In an age when technology is the principal driver of creativity, and when all types of commercial communications are converging and personalising, much of the marketing lexicon is falling out of favour.
As examined here recently, even "digital" is becoming meaningless at a time when there’s actually little left that is analogue (although this term still retains cachet with brands seeking an overdue step change in progress).
But there’s another term, again central to our world, that is even more problematic – "agency".
Upon examination, this is a word that conjures up "agents": middlemen who take a cut. Agent derives from the Latin verb agere – to "do". Instead, however, modern clients actually want their agencies (read specialist "consultants") to think – or to collaborate.
The partners at Mother have been agonising over this recently, concluding that "an agent, as an intermediary to businesses, is an endangered concept". The partner Dylan Williams believes agencies will only survive if they can prove they know the consumer better than the client, and that few currently achieve this.
Meanwhile, businesses such as Bartle Bogle Hegarty and Albion are discovering that broader collaborations are the key to success. These consultancies are putting together teams of strategy and user-experience experts, as well as product designers and search specialists.
The BBH boss Ben Fennell says: "I increasingly believe that, in a creative business, it is at the points of ‘connection and juxtaposition’ that the magic happens."

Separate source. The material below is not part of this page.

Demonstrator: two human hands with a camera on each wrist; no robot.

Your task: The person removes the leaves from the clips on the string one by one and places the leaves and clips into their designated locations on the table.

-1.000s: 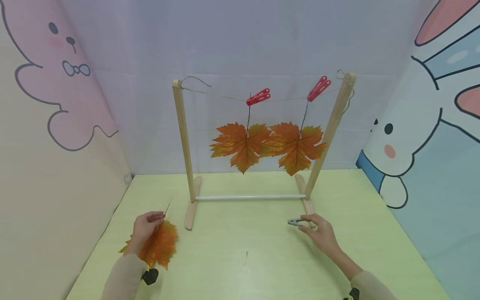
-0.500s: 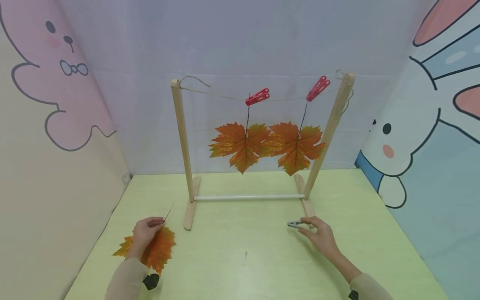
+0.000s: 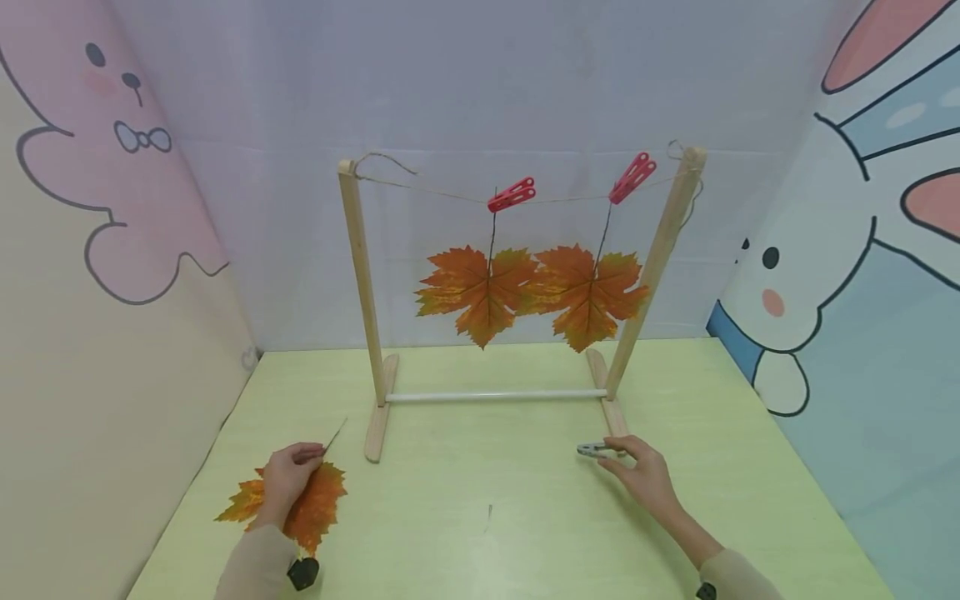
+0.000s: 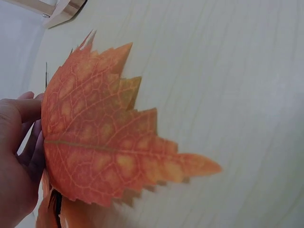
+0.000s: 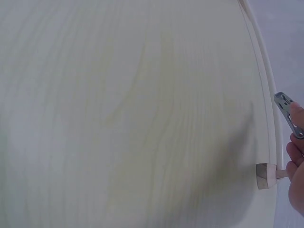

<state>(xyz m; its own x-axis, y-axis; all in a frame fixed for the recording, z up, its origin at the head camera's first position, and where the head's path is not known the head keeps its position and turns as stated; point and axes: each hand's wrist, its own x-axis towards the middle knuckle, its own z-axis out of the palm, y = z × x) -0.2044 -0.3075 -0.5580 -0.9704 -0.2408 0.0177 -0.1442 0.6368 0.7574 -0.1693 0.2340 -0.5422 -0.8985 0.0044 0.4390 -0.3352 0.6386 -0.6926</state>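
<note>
Now the left hand [image 3: 288, 478] is pinching an orange leaf [image 3: 318, 507] by its stem [image 3: 335, 435], the right hand [image 3: 647, 482] pinching a grey clothespin [image 3: 591, 450].

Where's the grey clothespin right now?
In the head view, the grey clothespin is lower right of centre, pinched by the right hand, beside the near end of the stand's right foot.
</note>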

And this is what many clients are seeking – a dash of game-changing magic for their brand. Interestingly, this is a concept that much bigger creative businesses now talk about, including the animation leader Pixar.

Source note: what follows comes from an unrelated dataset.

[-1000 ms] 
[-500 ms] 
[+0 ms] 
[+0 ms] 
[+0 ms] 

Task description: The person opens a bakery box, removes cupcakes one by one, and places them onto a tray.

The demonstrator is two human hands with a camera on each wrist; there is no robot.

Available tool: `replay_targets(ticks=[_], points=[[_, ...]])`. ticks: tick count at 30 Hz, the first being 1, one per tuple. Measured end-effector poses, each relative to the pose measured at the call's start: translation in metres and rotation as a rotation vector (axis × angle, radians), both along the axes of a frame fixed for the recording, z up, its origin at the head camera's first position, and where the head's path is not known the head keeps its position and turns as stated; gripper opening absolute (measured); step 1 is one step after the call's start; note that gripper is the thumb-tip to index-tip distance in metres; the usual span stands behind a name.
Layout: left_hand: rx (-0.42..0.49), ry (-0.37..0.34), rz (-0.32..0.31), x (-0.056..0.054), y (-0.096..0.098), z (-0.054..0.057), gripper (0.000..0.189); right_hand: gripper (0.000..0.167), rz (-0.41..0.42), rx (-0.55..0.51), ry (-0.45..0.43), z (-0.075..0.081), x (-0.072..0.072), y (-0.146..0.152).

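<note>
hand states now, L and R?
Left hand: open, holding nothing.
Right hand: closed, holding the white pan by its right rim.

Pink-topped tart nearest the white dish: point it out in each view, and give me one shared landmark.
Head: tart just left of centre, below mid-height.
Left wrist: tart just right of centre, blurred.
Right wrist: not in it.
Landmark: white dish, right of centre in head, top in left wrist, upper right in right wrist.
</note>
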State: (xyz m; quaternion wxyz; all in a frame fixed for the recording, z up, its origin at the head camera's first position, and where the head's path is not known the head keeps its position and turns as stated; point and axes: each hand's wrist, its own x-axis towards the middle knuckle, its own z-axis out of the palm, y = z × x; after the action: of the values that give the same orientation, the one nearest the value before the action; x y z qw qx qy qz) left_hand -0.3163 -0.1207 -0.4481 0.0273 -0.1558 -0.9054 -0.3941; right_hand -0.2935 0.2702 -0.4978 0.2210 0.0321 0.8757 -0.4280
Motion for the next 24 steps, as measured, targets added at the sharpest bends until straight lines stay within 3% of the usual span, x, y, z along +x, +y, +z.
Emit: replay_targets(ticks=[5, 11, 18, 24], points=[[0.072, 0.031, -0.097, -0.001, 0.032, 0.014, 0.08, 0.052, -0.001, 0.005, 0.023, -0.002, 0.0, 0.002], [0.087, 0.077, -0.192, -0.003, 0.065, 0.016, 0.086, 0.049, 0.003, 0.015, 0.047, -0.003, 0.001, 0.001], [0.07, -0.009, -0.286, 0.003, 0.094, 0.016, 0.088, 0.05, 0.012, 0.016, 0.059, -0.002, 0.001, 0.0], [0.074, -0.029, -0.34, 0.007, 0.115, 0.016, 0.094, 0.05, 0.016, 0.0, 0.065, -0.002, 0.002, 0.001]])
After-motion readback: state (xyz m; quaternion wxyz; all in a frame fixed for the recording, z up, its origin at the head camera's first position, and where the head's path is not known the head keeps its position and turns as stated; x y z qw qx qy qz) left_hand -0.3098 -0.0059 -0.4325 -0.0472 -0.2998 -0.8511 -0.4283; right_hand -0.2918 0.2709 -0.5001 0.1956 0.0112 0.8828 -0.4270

The danger to ad agencies is that if they can’t convince clients that they offer a shortcut to such thinking, then brands will find it elsewhere. Many fashion retailers, including Topshop, now produce their own creative content, distributed virally. Young technology companies are also developing their own content resource in-house.
It is a big challenge for established creative agencies because they have to rethink their hiring policies, new product development, even acquisitions strategies.
But I would argue it is worth the effort because, without reinvention on an almost annual basis, the "advertising agency" could be about as relevant as a Betamax recorder, or "New Coke".